Poland’s central bank unexpectedly raised interest rates for the first time in nearly a decade, amid soaring inflation in the central European country.
The 40 basis point increase – the first hike by the National Bank of Poland (NBP) since 2012 – raised the country’s benchmark rate to 0.5% and pushed the zloty up more than 1% against the euro.
The move, which follows interest rate hikes in other central European countries including the Czech Republic, Hungary and Romania, comes as inflation in Poland hit 5.8% in September, its highest level in 20 years.
Yet despite mounting inflationary pressures, most economists did not expect the central bank, which has been one of the most accommodating in Central Europe, to act so soon. Of 29 economists surveyed by Bloomberg, none had predicted the increase.
“The consensus was that the first rate hike would be pronounced in November,” said Piotr Bujak, chief economist at PKO BP, Poland’s largest bank.
The NBP said in a statement that factors driving inflation in Poland were largely outside the control of national monetary policy, such as global energy and agricultural prices, and disruptions in the economy. supply chains.
However, he added that he decided to act because while some of these factors would subside next year, others, such as agricultural and energy price pressure, would persist, and in conjunction with the post economic rebound. -pandemic, this meant inflation could stay “high longer than expected”.
The NBP said it could intervene in foreign exchange markets as well, but did not say if further interest rate hikes could follow.
Bujak said that if Wednesday’s decision was “enough to be noticed by the public and will certainly affect inflation expectations,” other measures would likely be needed to bring inflation under control.
“It seems that [the NBP] may offer an additional hike in November. The question is how much: 10, 25, 50 basis points? And then maybe that will be enough for a while: then. . . they are likely to want to take a wait-and-see approach, âhe said.

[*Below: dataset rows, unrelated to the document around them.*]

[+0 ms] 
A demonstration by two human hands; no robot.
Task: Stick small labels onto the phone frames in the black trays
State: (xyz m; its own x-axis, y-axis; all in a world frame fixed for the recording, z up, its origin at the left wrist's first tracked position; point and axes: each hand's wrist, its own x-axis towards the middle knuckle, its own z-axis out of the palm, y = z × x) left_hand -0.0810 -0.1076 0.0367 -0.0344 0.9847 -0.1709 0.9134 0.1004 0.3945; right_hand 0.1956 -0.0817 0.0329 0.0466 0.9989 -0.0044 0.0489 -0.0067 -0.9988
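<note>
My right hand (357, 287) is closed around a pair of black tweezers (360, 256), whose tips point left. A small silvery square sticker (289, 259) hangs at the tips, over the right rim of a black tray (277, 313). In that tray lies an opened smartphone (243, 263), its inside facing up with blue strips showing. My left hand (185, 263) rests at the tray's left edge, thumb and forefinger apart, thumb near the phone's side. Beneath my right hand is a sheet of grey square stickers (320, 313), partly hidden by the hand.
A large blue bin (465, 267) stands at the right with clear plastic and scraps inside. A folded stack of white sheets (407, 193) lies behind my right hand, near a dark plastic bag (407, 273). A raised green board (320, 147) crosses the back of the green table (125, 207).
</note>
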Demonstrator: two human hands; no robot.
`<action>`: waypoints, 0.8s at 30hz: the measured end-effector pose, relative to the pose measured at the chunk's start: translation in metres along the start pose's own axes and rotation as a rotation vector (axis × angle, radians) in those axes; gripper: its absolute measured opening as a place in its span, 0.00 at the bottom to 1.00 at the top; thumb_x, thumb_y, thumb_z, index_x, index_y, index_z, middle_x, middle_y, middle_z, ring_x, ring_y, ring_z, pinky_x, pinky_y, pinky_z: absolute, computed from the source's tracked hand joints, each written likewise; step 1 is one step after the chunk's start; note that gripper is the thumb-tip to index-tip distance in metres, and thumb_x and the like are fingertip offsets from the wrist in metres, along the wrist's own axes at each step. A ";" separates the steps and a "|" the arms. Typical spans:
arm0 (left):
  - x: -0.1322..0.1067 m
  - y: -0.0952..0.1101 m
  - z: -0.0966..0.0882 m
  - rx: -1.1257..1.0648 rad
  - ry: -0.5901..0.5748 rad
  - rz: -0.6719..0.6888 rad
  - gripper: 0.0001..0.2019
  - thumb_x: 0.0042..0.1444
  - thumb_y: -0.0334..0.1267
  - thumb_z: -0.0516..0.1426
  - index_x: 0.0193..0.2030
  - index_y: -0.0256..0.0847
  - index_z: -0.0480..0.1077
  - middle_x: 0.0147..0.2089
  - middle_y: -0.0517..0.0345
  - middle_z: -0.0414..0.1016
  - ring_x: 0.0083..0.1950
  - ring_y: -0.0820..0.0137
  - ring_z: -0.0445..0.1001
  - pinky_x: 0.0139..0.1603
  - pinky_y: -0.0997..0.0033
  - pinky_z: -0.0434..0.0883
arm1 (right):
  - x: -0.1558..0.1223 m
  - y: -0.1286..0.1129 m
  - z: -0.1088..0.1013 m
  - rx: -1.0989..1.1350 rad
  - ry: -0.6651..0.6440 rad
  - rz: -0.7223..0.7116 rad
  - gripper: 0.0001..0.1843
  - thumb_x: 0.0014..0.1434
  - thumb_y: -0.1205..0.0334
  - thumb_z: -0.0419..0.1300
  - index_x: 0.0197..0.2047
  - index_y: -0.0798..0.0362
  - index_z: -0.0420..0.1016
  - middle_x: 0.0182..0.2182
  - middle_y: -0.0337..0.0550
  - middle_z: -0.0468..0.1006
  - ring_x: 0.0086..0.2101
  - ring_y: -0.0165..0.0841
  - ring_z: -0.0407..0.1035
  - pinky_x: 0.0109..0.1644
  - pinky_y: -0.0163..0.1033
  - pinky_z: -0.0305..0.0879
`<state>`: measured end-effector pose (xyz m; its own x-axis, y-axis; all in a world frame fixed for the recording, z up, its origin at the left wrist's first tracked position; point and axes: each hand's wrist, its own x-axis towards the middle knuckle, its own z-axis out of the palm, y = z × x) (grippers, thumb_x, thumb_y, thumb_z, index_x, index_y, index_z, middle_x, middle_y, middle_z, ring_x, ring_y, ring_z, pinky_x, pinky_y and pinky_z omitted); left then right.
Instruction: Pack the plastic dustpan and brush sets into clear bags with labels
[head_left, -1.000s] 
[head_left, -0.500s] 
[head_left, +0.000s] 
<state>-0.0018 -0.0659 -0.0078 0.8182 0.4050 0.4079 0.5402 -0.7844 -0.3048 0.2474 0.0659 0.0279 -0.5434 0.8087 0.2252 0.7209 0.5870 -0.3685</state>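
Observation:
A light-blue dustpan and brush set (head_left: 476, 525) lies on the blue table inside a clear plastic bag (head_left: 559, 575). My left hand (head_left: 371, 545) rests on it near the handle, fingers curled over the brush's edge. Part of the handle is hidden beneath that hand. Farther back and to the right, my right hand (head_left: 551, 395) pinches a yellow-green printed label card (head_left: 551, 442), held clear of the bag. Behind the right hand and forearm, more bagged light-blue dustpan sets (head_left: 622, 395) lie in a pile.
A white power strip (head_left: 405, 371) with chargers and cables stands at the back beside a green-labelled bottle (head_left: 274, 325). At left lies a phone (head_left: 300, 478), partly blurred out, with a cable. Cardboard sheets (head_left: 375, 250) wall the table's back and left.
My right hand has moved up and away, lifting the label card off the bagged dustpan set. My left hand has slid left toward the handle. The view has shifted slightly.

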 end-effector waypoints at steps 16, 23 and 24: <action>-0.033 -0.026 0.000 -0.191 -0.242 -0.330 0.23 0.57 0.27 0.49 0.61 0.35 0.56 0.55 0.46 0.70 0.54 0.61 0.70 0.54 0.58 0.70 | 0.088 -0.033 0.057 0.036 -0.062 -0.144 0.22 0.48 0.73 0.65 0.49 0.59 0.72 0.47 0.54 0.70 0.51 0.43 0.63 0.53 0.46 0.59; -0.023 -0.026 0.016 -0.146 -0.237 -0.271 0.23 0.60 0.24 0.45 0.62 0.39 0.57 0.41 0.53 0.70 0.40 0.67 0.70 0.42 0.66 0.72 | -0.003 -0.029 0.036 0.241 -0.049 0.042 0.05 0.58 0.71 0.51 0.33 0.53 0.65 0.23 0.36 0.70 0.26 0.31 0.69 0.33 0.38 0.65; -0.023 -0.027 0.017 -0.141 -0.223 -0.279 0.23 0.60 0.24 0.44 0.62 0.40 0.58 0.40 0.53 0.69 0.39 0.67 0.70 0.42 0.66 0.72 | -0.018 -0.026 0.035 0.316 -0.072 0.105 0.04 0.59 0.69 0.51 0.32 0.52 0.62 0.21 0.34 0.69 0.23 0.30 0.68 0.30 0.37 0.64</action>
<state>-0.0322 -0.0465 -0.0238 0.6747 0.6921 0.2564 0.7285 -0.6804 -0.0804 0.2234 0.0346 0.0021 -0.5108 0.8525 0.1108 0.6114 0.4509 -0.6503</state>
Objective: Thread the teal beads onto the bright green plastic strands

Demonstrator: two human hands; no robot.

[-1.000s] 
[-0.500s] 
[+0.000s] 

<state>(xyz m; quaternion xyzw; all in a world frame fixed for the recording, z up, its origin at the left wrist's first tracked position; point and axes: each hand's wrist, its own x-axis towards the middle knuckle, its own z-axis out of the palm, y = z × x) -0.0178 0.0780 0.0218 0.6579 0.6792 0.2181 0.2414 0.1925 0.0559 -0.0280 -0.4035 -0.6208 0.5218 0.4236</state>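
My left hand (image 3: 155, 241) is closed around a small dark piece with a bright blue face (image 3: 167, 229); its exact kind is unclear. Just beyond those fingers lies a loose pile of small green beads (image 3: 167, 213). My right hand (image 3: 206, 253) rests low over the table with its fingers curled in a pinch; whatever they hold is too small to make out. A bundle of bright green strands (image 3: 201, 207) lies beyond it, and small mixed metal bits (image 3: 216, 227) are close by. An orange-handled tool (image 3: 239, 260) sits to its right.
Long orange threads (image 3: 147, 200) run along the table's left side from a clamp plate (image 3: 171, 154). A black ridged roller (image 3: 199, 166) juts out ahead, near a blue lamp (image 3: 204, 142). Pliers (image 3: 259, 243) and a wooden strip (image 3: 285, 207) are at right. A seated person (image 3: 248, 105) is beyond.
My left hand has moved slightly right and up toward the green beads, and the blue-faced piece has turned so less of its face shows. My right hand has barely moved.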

Liam Peach, an economist at Capital Economics, predicted a more sustained increase, but admitted that there was “a lot of uncertainty as to where the accommodating members on the [monetary policy council] currently standing â.
“We have plans to raise the policy rate to 2% next year, but we will be taking a close look at comments from policymakers over the next few weeks to assess whether there is an appetite for such aggressive tightening,” a- he writes.